Rio Acre atinge cota de transbordo pela terceira vez em menos de dois meses em Rio Branco
O Rio Acre transbordou novamente na capital acreana, alcançando a cota de transbordo de 14 metros às 18h desta quinta-feira (29). Esta é a terceira vez em menos de dois meses que o manancial ultrapassa essa marca crítica, evidenciando um cenário de repetidas cheias que têm impactado a região de forma significativa.
Elevação rápida e oscilações preocupantes
Segundo a Defesa Civil Municipal, a elevação do rio está diretamente relacionada às chuvas intensas na região de cabeceira. O quantitativo desta quinta-feira representa um aumento expressivo de 1,22 metro em relação ao mesmo horário do dia anterior, quando o nível estava em 12,78 metros. O manancial havia entrado em vazante na terça-feira (27), mas voltou a subir na madrugada, demonstrando uma instabilidade preocupante.
As medições detalhadas mostram uma trajetória ascendente: na quarta-feira (28), o Rio Acre marcou 12,37 metros ao meio-dia, subiu para 12,55 metros às 15h, 12,78 metros às 18h, 13,04 metros às 21h e 13,17 metros à meia-noite. Essa progressão rápida levou ao transbordo confirmado nesta quinta-feira.
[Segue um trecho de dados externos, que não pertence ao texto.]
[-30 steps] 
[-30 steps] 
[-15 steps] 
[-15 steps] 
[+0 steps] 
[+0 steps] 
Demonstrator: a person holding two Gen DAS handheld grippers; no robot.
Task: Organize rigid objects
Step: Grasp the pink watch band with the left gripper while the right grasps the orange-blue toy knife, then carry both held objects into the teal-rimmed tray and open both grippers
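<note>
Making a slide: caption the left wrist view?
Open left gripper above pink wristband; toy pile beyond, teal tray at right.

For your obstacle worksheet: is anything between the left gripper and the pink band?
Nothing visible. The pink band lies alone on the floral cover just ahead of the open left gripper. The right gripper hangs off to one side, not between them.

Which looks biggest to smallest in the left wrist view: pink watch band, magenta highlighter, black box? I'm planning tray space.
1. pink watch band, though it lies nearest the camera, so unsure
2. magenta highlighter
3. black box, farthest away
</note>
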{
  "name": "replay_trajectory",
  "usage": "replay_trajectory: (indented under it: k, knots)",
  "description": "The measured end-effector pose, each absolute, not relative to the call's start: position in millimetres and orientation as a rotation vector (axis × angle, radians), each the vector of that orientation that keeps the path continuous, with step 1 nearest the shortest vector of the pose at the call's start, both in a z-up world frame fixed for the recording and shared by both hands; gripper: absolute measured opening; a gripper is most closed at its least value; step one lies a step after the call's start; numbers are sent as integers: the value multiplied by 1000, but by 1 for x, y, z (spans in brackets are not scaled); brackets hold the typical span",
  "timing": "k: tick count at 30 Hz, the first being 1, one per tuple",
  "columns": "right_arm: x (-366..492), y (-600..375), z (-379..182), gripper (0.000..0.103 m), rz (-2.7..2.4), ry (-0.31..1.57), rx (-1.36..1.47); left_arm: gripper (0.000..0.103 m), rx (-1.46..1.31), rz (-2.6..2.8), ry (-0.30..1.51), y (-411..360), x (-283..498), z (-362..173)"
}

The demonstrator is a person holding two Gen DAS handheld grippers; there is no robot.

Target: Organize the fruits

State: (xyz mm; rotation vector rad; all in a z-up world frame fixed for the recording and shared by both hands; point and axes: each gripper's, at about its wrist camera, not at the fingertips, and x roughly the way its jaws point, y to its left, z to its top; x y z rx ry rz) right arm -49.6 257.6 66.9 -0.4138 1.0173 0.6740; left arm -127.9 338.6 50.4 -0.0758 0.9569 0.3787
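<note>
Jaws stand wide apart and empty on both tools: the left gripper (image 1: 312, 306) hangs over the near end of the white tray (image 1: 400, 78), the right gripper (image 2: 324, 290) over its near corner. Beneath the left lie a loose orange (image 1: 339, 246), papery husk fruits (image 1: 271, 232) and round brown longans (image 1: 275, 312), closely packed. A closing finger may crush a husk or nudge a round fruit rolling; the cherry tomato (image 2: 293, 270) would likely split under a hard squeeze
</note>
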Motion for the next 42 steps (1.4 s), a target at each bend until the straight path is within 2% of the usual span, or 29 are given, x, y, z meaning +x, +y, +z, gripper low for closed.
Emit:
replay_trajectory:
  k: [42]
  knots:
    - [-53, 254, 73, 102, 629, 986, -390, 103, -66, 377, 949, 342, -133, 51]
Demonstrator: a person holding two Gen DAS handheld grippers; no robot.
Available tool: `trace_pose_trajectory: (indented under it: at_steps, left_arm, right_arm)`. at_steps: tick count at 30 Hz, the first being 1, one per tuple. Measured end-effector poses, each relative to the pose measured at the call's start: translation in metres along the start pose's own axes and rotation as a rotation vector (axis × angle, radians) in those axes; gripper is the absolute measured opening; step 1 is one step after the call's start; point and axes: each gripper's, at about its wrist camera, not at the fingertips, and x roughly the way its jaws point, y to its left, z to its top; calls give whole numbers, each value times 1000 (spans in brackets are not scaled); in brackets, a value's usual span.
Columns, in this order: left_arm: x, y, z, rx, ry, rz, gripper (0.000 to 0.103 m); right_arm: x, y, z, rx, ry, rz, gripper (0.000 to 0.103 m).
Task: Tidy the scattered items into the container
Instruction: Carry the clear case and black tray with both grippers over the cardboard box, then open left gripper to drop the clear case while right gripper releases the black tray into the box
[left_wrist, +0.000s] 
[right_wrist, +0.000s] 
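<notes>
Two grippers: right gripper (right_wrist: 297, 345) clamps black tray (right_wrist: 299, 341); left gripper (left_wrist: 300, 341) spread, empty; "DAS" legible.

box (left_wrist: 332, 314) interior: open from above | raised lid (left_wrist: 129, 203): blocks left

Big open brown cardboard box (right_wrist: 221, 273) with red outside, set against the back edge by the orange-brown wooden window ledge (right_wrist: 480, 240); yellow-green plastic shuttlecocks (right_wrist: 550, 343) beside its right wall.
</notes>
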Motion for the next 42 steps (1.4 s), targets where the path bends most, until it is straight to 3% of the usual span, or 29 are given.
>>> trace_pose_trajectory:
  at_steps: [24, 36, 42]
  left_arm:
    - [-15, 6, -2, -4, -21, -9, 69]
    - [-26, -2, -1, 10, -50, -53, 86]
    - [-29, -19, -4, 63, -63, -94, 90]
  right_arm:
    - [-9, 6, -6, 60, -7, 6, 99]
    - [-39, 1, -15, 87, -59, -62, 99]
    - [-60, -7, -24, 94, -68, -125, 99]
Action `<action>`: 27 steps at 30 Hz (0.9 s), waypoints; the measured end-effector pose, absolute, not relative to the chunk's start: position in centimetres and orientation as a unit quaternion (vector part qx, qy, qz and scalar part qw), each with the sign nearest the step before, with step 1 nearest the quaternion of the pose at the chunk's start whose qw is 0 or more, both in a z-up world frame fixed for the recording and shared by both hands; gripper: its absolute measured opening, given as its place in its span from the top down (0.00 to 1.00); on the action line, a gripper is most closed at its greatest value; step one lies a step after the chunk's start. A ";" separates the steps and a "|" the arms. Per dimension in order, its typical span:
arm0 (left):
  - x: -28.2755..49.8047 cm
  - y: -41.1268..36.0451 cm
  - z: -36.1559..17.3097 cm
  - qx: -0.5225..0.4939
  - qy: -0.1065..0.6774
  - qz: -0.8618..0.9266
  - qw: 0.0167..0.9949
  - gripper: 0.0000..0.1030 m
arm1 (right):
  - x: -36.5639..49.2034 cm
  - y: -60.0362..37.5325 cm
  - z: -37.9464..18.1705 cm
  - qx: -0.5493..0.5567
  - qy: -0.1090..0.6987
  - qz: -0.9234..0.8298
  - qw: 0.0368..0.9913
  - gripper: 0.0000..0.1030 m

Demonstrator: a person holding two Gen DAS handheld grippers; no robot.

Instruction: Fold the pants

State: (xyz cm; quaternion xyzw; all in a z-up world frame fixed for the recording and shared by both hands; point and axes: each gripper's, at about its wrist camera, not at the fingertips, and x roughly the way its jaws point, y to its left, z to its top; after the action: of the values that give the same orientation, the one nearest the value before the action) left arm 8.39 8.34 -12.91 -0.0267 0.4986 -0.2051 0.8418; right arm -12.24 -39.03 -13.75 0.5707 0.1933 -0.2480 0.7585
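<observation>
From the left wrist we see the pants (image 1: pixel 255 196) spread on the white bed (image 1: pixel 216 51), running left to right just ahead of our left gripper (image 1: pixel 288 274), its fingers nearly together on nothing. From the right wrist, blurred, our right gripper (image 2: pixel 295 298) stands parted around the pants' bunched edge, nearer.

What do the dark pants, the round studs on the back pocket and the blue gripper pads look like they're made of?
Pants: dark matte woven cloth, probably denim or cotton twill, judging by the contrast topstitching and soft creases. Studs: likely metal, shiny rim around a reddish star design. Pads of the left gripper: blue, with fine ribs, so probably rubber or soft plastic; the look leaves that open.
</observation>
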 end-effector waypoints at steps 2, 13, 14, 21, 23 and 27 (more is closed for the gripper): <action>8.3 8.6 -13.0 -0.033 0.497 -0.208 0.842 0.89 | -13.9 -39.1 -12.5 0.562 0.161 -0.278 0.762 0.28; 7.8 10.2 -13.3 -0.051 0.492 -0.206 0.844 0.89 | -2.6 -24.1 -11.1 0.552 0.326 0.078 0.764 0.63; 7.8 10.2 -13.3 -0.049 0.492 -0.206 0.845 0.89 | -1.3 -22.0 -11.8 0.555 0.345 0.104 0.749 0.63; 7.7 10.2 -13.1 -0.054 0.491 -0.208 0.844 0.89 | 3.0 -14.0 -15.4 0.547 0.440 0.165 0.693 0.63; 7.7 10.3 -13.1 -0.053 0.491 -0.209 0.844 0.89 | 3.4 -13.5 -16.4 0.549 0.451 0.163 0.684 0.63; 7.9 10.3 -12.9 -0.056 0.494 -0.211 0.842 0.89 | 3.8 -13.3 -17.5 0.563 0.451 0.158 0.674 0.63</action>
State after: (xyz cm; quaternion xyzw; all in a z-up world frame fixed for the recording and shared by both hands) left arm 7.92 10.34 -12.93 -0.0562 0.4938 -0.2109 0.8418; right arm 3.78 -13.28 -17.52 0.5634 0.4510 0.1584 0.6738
Histórico recente de cheias e impactos acumulados
Esta não é a primeira vez que o Rio Acre causa alerta na região. A primeira ocorrência de transbordo no período recente foi em 27 de dezembro do ano passado, quando o manancial atingiu 13,73 metros, ultrapassando a cota de 14 metros horas depois. A segunda vez aconteceu no dia 15 deste mês, com medição de 13,73 metros às 5h.
O tenente-coronel Cláudio Falcão, coordenador da Defesa Civil Municipal, destacou que, apesar das oscilações do nível do rio nos últimos dias, os números de desabrigados e desalojados permanecem os mesmos. Isso ocorre porque não houve tempo suficiente para o restabelecimento das áreas afetadas pelas enchentes anteriores.
A previsão é de que essas famílias retornem para casa apenas quando o Rio Acre chegar aos 10 metros, conforme informou o órgão. Essa situação prolongada de emergência tem exigido esforços contínuos de assistência e monitoramento.
Chuvas superam média histórica e agravam situação
A oscilação no nível do rio é provocada pelo volume elevado de chuvas ao longo do mês de janeiro. O acumulado pluviométrico já superou a média histórica esperada, ultrapassando os 570 milímetros na última segunda-feira (26), enquanto a previsão para o mês era de 287,5 milímetros. Esse excesso de precipitação tem sido um fator determinante para as sucessivas cheias.
De acordo com o monitoramento oficial, o manancial está acima da cota de atenção desde o dia 11 de janeiro, quando marcou 10,44 metros. Essa condição persiste, com o rio ultrapassando a marca pela quarta vez em um mês após chuvas intensas na capital.
Impactos humanos e sociais da enchente
Com o nível do manancial chegando a 14,71 metros no dia 22 de janeiro, mais de duas mil pessoas de 27 bairros foram atingidas pelos impactos da segunda enchente em menos de um mês e a terceira em menos de um ano. Nesta última ocorrência, 15 comunidades da área rural foram afetadas, incluindo Panorama, Belo Jardim, Liberdade, Catuaba e Vista Alegre.
Além disso, sete famílias indígenas foram removidas para um abrigo instalado na Escola Leôncio de Carvalho, demonstrando a vulnerabilidade de grupos específicos diante desses eventos climáticos.
Os dados consolidados pela Defesa Civil de Rio Branco revelam a extensão do problema:
- 27 bairros afetados na zona urbana
- 633 famílias atingidas na zona urbana, cerca de 2.286 pessoas
- 250 famílias atingidas na zona rural, cerca de mil pessoas
- 10 famílias no Parque de Exposições em situação de desabrigo, totalizando 25 pessoas e onze animais
- 6 famílias desalojadas, somando 15 pessoas
- 15 comunidades rurais afetadas
Falcão também informou que houve novas movimentações de famílias por risco geológico, não diretamente relacionadas ao nível do rio. "Nós tivemos outras movimentações de famílias, mas não foi pelo risco hidrológico. Foi por situações de risco geológico. Nesses casos, a gente nem foi para abrigo, foi para o aluguel social", completou o coordenador.
Essa distinção entre riscos hidrológicos e geológicos mostra a complexidade das emergências enfrentadas pela região, onde múltiplos fatores ambientais se combinam para desafiar a capacidade de resposta das autoridades e da comunidade.